Swanson has asked the Illinois Medical Society to educate members about the disease which affects one in 10,000 children in the US. It’s estimated one in 50 Americans are carriers.
Parlier said the support has been overwhelming, especially from what she calls her OSF HealthCare family.
“Every Mission Partner is praying for us and supporting us. It just means so much,” said Parlier.
Representative Swanson has also been impressed the support from OSF HealthCare.
“Speaking in front of committees, your employer has to support that. OSF has been there to do that. As she mentioned earlier, the support of the team that she’s a part of – to be there to pick up when she can’t be there – to pick up the workload is tremendous,” observed Swanson.
Mission Partners (employees) have attended trivia nights and hosted mini fundraisers. One Mission Partner designed and built a new bedframe for the Parlier’s eight year-old son Evan to make it easier for Lily to hold and stand while the two play together. Another raised money to get glow-in-the-dark wheels for Lily’s wheelchair.
Adam Peterson, a kindergarten teacher in Morris, IL, is the son of a Mission Partner who works with Tracy. His class adopted the Parliers for Christmas in 2018 and created a book called, “All The Same Yet Totally Different” which he is selling on Amazon.com. In this Youtube video, Peterson explains the project and how proceeds will support Cure SMA, an organization supporting research and advocacy.
Peterson was there to support Lilly at Quad City River Bandits baseball game a couple of years ago where Lily was allowed to throw out the first pitch and where then-OSF HealthCare St. Mary Medical Center President Jennifer Junis agreed to spend some time in a dunk tank for the “Raise Awareness for SMA” promotion. (Junis is now senior vice president for OSF St. Gabriel Digital Health).
Junis agreed to subject herself to multiple soggy submersions because she says OSF HealthCare’s culture promotes Mission Partners getting involved in their communities and supporting co-workers.

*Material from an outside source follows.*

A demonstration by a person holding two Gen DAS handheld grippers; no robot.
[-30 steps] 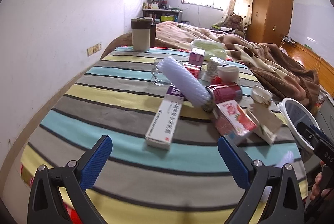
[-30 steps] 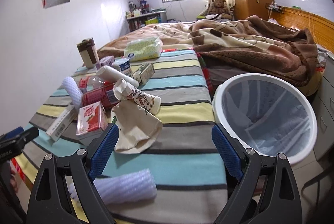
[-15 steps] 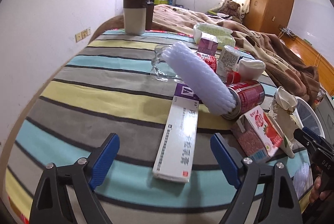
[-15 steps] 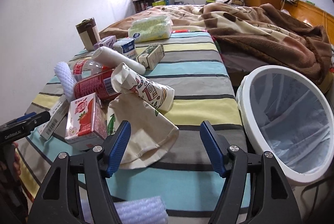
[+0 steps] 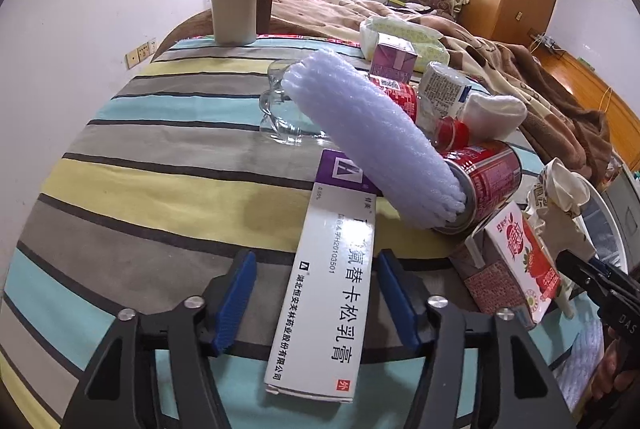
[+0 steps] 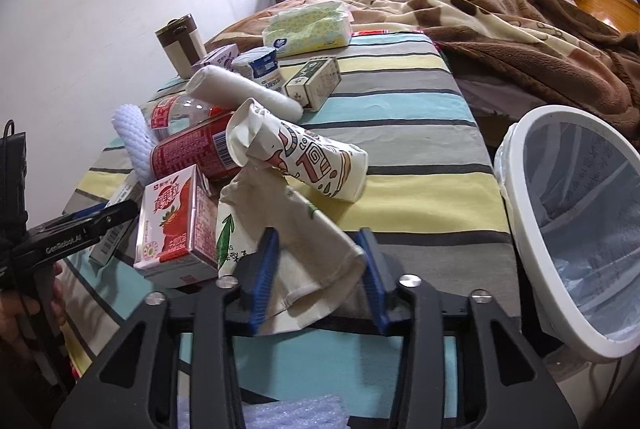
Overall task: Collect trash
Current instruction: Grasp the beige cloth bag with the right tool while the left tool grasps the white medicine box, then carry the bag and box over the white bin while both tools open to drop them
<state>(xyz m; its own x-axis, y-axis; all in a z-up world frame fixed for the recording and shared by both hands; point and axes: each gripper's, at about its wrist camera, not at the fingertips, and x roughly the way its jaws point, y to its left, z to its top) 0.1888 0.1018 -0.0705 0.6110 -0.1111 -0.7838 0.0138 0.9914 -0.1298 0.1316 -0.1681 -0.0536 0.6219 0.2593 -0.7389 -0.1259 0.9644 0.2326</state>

“Their stories are so powerful and when they tell their stories and really advocate for something, it’s for the greater good. It’s really what our Mission is about – serving others.”
The larger Galesburg area has also rallied around Lily Parlier, with many posts on her Longevity for Lily Facebook page. Mom Tracy says since she began fighting for the newborn screening law in 2018, Lily has suffered compression fractures from low bone density and her right hip is dislocated and she’s not a good candidate for surgery. If the FDA approves a new drug, as expected next month, the family hopes to transition Lily to Risdiplam in December.
The drug is considered the next generation orphan drug for treatment of SMA. It is more easily administered; given daily in a liquid form – a big improvement from the spinal injections to deliver Spinraza – and the Parliers look forward to a change that could make life just a little bit easier.